____ Provided data

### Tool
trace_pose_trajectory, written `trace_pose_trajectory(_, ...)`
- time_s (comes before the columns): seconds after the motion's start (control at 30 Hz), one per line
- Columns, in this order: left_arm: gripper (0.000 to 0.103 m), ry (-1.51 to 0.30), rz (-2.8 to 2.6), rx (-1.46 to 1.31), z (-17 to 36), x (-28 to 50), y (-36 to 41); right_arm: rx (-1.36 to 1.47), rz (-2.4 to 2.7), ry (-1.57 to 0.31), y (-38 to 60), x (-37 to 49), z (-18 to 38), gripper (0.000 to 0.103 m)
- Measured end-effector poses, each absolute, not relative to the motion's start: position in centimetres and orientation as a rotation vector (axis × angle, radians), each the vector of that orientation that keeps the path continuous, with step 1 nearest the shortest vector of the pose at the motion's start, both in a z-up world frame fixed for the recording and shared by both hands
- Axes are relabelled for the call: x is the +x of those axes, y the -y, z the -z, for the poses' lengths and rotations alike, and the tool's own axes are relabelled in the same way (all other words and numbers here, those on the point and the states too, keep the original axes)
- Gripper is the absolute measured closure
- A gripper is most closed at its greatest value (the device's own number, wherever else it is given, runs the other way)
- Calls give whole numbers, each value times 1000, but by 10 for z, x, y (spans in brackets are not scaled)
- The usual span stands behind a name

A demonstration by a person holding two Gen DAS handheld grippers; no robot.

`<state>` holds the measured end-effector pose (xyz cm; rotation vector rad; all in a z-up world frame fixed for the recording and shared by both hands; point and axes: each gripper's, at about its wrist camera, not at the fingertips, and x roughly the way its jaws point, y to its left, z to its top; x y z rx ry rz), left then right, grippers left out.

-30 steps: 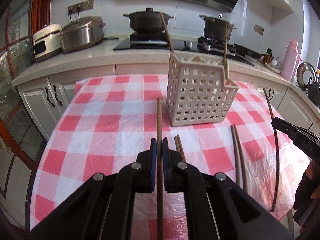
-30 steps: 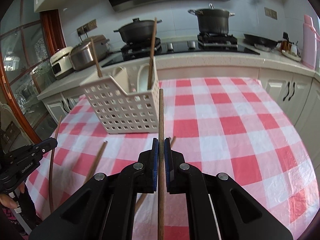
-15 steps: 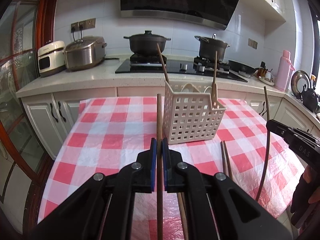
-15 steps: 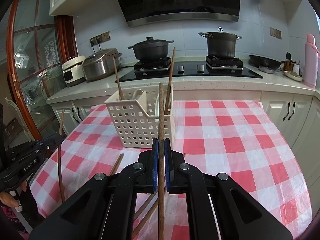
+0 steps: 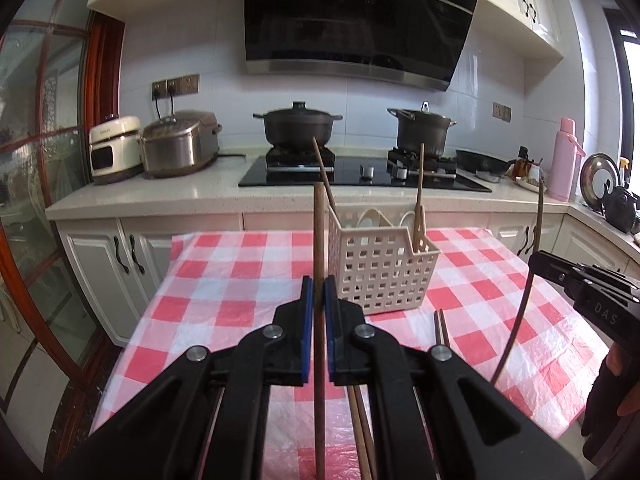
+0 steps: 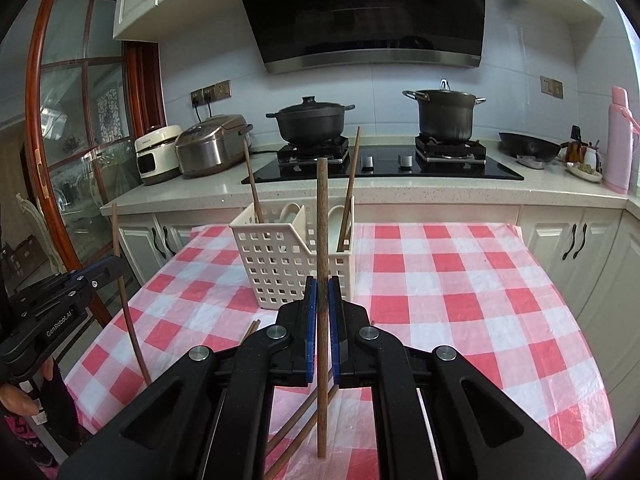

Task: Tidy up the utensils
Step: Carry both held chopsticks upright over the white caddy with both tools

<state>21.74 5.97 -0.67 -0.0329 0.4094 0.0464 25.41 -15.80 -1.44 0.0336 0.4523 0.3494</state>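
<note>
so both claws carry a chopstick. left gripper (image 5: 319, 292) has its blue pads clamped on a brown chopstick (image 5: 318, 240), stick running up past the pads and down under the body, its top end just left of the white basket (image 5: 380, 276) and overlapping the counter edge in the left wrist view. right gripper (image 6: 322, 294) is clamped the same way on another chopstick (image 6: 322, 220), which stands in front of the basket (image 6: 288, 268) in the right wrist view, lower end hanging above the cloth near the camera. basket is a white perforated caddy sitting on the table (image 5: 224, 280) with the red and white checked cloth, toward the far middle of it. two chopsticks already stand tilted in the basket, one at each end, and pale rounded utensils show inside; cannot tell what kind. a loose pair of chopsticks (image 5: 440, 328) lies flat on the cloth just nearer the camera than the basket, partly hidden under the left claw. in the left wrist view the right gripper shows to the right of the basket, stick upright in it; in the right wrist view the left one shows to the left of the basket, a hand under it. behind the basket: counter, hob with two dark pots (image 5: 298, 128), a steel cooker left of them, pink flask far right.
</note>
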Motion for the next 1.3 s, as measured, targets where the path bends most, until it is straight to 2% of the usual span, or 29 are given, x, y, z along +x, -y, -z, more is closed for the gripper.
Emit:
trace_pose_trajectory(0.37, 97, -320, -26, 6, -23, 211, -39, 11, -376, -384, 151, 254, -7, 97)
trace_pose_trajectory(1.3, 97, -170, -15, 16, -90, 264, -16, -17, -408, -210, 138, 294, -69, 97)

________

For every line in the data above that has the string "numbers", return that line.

**Result for this task**
- Axes are relabelled for the call: x is the +x of those axes, y the -y, z the -z, for the poses' lengths and rotations alike, and the tool's own axes are relabelled in the same way (all other words and numbers here, those on the point and the states too, keep the original axes)
- Calls give whole numbers, each value times 1000, but by 10 for z, x, y (spans in brackets are not scaled)

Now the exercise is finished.